Another novel gene identified using the 8x60k chip was the P450 CYP6AA1, which was also commonly up-regulated in the samples from all three countries, with two-fold over-expression in the Mozambican sample (FC = 13.2) than in the Malawian (FC = 5.2) and Zambian (FC = 5.3) samples. This gene is the ortholog of CYP6AA3 in An. minimus, which was recently shown to metabolize pyrethroids  and is located on the 2R chromosome in the rp1 QTL in the same P450 cluster with CYP6P9a and CYP6P9b. Other newly identified detoxification genes that were up-regulated in the samples from all three countries include three other P450s, CYP6Y2 (located in rp2 QTL), CYP304B1 and CYP9K1, although these genes were expressed at lower levels (FC < 4, see Additional file 1: Table S2).
Two other P450 genes, CYP9J11 (located around the rp3 QTL) and CYP6P2 (located around rp1), were also up-regulated in the three populations (Additional file 1: Table S2). Other genes commonly up-regulated in the three countries are listed in Additional file 1: Table S2.
Probes commonly down-regulated in all three countries: The most down-regulated genes in the samples from all three countries were previously reported to be down-regulated in Mozambican and Malawian samples  and include a cationic amino acid transporter, a monkey king protein gene, an isoform c gene and several probes for cytochrome c oxidase subunit 3 (Additional file 1: Table S3).
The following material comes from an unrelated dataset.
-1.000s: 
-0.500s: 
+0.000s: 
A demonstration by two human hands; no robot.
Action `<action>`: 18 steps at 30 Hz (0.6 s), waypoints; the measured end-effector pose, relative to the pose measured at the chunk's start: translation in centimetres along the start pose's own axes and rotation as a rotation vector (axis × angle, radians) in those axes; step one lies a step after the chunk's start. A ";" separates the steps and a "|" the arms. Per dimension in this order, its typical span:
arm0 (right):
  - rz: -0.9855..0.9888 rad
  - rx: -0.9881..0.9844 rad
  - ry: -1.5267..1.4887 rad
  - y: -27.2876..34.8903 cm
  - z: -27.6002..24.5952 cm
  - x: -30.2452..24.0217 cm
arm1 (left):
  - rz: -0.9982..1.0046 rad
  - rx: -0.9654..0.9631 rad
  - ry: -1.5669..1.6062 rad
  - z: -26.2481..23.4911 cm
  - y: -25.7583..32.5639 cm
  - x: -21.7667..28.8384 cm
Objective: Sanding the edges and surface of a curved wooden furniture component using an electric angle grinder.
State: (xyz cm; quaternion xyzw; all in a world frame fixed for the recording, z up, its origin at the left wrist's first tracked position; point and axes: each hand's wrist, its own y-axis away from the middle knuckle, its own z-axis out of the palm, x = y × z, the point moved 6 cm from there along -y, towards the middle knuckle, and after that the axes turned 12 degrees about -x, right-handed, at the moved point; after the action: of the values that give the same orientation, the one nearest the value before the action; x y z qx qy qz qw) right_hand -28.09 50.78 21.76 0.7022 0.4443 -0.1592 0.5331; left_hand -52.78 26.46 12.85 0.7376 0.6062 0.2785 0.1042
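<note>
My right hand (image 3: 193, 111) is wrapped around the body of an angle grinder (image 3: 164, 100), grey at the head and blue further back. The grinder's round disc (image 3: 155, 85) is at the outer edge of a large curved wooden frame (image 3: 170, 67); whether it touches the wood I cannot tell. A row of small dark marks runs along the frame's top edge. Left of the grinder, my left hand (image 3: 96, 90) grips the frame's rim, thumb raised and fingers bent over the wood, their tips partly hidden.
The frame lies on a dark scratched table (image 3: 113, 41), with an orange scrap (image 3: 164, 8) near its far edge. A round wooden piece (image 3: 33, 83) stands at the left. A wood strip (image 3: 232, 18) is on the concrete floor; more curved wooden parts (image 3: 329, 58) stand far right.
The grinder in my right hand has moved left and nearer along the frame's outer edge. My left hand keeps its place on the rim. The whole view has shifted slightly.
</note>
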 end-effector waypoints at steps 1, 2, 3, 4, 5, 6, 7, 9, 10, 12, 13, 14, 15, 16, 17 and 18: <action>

Transcriptional profiling of the Zambian population
The transcriptional profile of the Zambian population was analyzed further because it had not been previously performed with the previous 4×44 k chip. This analysis revealed that, in addition to the main genes CYP6P9a, CYP6P9b and CYP6M7, other detoxification genes were up-regulated. The majority of these genes encode cytochrome P450s; nineteen P450 genes were up-regulated (P < 0.01) (Table 1). These P450s include CYP6M4 (FC = 5.1) which was also up-regulated in the Malawian sample (FC = 4.3) (Table 1) but not the Mozambican sample (Table 1), CYP315A1 (FC = 4.5) and CYP6N1 (FC = 2.9).
Two carboxylesterases were also up-regulated in Zambia. The COEAE1A gene (FC = 12), an ortholog of AGAP001722 in An. gambiae and COE09916, an ortholog of AGAP010917 in An. gambiae (FC = 2.2). COEAE1A was also over-expressed in the Malawian sample (FC = 6.1) but not the Mozambican sample, whereas COE09916 was only over-expressed in the Zambian sample.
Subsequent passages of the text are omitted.